**Task**
Output only the lines below from the one containing "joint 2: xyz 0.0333" to the one containing "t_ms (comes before", exactly as written, both ends kept.

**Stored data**
-- Opening Marker --

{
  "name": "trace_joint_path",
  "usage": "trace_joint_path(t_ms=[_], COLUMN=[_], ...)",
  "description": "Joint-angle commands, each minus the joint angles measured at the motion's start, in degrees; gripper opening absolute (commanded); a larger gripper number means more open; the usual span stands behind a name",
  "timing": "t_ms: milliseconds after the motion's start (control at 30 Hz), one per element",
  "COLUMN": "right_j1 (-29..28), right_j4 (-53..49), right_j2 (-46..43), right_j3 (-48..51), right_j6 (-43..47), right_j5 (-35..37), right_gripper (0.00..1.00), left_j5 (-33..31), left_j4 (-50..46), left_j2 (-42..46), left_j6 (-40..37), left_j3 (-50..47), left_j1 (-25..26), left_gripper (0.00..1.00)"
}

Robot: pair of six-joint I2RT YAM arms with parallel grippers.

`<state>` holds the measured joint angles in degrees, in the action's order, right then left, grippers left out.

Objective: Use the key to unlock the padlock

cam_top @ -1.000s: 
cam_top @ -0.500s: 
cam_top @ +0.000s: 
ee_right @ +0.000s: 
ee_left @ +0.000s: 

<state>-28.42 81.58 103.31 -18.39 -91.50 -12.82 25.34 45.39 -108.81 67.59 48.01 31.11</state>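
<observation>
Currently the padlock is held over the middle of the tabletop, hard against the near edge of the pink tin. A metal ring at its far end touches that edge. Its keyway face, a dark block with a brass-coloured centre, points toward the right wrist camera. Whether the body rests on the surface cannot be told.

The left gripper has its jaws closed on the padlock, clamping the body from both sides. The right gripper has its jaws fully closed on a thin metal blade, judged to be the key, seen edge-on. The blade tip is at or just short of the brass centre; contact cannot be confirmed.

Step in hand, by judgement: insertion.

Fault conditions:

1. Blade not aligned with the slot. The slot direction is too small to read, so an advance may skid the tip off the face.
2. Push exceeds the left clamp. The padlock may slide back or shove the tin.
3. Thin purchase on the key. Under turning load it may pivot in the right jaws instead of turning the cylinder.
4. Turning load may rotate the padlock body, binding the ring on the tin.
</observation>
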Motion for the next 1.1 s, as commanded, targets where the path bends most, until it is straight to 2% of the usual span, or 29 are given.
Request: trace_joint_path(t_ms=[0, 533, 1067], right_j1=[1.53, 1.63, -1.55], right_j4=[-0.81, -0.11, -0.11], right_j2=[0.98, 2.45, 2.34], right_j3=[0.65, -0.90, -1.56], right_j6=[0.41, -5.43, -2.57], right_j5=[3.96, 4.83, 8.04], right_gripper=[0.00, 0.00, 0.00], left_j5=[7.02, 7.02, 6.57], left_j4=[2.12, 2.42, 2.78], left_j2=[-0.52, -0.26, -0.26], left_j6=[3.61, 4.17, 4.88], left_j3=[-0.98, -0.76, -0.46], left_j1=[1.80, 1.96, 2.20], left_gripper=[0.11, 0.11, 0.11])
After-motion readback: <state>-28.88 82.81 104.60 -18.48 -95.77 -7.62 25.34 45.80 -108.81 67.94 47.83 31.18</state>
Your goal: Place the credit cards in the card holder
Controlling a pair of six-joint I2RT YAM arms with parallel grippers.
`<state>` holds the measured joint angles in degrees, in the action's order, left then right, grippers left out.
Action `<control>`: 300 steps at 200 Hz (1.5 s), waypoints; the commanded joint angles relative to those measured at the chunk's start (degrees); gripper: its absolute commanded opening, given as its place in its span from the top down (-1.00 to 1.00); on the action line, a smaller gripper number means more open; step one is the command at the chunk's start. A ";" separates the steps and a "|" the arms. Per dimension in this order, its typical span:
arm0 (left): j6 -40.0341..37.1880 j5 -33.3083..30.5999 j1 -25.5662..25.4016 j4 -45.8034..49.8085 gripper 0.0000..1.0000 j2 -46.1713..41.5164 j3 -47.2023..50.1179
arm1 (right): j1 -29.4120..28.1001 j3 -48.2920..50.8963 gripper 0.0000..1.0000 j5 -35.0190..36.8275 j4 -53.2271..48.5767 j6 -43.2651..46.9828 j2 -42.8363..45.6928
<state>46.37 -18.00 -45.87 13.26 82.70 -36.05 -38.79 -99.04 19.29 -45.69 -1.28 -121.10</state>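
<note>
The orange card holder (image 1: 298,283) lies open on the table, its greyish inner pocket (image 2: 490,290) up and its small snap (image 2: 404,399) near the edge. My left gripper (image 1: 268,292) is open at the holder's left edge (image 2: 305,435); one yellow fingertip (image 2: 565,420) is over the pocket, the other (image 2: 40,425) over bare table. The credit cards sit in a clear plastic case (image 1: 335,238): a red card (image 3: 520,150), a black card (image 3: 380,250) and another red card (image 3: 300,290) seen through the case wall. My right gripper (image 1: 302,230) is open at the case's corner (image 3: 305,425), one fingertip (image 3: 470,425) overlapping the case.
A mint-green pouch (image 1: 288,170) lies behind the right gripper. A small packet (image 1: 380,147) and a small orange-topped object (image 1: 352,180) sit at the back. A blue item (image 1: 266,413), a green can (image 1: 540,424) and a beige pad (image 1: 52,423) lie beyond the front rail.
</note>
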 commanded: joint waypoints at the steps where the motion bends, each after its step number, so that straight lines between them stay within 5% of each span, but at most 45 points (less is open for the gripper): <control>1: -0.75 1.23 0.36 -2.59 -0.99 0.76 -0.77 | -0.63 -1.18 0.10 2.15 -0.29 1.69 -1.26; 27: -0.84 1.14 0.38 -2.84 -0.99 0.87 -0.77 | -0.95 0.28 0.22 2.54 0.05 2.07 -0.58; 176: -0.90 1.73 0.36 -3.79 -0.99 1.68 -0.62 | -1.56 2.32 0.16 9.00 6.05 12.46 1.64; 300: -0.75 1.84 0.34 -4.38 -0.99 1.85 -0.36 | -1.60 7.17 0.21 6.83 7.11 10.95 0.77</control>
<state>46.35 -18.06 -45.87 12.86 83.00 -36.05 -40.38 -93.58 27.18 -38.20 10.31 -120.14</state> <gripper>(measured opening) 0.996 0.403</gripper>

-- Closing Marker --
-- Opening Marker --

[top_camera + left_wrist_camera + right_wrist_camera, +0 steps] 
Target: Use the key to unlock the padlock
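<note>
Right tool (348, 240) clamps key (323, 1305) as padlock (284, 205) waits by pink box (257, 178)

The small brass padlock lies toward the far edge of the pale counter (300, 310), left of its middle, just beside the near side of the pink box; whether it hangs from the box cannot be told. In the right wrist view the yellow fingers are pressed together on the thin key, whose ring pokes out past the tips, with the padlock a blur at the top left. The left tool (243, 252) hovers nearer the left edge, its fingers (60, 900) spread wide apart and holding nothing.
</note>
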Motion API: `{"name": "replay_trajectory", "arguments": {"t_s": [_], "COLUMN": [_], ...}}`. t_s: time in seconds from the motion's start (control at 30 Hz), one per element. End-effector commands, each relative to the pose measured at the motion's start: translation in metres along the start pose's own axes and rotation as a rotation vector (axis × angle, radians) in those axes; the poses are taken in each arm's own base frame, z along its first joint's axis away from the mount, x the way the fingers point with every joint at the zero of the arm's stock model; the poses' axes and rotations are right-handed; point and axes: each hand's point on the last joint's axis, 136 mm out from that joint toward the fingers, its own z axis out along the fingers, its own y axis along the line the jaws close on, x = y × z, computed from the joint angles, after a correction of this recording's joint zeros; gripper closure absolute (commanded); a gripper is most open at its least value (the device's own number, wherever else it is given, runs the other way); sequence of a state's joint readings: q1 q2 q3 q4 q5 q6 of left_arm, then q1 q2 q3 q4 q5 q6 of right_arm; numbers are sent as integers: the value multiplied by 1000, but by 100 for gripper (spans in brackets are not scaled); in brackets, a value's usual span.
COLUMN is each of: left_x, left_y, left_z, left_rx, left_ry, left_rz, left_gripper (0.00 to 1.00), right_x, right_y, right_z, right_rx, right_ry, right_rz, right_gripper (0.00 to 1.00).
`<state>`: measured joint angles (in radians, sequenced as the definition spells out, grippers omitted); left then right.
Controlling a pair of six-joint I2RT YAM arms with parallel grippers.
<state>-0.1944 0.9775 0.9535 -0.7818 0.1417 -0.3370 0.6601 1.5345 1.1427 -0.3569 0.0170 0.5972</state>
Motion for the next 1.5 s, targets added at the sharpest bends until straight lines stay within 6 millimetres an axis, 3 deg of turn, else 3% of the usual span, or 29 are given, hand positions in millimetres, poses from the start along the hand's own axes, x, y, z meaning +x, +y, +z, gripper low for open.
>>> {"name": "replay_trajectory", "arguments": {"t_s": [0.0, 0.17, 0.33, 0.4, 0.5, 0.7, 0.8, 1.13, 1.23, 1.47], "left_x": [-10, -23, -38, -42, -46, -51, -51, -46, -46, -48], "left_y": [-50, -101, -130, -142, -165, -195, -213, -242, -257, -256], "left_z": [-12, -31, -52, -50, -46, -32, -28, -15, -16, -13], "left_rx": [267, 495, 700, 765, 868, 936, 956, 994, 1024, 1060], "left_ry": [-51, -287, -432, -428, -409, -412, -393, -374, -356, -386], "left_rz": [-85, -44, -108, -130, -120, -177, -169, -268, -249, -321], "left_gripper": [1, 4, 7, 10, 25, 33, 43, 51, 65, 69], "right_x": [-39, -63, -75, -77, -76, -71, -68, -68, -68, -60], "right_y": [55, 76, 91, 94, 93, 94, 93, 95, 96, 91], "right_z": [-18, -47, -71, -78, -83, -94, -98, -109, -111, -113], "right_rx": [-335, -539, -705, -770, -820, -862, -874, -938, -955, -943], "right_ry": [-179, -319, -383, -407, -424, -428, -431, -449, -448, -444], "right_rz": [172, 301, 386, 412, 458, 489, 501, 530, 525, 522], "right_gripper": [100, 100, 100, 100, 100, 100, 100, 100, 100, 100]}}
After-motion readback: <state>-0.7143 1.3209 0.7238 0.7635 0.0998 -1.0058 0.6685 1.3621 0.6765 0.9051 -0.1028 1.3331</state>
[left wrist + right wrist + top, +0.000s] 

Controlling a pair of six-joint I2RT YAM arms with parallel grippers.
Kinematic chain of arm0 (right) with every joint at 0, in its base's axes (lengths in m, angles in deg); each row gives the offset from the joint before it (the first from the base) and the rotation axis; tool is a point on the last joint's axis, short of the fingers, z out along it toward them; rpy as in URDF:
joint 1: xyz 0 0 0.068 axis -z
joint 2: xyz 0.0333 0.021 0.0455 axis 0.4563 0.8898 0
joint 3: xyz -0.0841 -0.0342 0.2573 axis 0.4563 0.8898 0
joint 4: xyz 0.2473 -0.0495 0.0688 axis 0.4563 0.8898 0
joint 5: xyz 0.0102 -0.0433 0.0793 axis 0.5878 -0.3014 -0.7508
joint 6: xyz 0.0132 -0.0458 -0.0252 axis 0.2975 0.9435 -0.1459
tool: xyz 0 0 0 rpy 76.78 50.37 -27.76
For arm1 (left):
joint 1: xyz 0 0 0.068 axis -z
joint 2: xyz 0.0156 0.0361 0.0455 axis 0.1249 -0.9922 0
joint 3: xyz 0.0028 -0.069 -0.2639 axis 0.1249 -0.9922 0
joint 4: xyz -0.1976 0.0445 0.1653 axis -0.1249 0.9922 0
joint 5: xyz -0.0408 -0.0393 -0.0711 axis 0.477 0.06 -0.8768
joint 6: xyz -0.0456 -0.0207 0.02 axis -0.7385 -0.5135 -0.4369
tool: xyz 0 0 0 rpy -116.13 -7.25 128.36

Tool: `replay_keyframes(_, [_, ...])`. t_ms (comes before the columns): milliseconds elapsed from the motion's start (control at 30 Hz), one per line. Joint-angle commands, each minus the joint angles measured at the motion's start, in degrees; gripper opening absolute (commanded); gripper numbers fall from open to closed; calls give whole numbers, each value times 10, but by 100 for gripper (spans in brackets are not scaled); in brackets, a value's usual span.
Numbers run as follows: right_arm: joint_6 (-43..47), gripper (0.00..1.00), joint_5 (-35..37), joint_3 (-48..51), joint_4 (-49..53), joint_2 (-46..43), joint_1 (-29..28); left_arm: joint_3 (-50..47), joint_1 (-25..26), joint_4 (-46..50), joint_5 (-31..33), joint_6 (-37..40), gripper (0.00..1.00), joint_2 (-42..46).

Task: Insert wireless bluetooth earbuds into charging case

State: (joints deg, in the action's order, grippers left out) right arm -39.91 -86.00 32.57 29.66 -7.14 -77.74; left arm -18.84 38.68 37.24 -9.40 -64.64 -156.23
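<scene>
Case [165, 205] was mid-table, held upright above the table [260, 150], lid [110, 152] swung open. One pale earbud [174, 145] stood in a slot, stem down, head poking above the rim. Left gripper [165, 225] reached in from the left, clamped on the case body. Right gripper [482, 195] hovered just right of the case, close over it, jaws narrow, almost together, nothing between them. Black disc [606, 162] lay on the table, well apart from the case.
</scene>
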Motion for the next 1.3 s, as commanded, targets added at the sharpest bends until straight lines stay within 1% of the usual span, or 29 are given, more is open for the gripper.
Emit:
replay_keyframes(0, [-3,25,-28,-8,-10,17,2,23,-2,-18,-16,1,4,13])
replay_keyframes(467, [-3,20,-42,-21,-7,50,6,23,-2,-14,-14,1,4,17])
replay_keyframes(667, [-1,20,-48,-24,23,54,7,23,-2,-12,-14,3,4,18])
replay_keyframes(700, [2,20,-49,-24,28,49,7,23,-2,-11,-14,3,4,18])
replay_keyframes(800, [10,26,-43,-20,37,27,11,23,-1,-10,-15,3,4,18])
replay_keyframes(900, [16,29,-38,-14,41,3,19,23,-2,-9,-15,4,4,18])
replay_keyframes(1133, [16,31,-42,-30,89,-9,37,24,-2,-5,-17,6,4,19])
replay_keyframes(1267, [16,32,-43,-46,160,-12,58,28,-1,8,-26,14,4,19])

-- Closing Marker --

**Result for this task**
joint 2: xyz 0.0333 0.021 0.0455 axis 0.4563 0.8898 0
joint 3: xyz -0.0841 -0.0342 0.2573 axis 0.4563 0.8898 0
joint 4: xyz 0.2473 -0.0495 0.0688 axis 0.4563 0.8898 0
joint 5: xyz 0.0102 -0.0433 0.0793 axis 0.5878 -0.3014 -0.7508
joint 6: xyz 0.0132 -0.0458 -0.0252 axis 0.2975 0.9435 -0.1459
tool: xyz 0 0 0 rpy 76.78 50.37 -27.76
For arm1 (left):
joint 1: xyz 0 0 0.068 axis -z
joint 2: xyz 0.0156 0.0361 0.0455 axis 0.1249 -0.9922 0
joint 3: xyz 0.0028 -0.069 -0.2639 axis 0.1249 -0.9922 0
joint 4: xyz -0.1976 0.0445 0.1653 axis -0.1249 0.9922 0
joint 5: xyz -0.0408 -0.0393 -0.0711 axis 0.477 0.06 -0.8768
joint 6: xyz -0.0456 -0.0207 0.02 axis -0.7385 -0.5135 -0.4369
tool: xyz 0 0 0 rpy -116.13 -7.25 128.36

Tool: `replay_keyframes(_, [_, ...])`. t_ms (comes before the columns): milliseconds elapsed from the motion's start (control at 30 Hz), one per line. Joint-angle commands, each minus the joint angles measured at the motion's start, in degrees; gripper opening absolute (commanded); gripper numbers fall from open to closed; calls give whole numbers, each value times 10, but by 100 for gripper (spans in brackets are not scaled); in brackets, a value's usual span.

This answer is complete as it stands.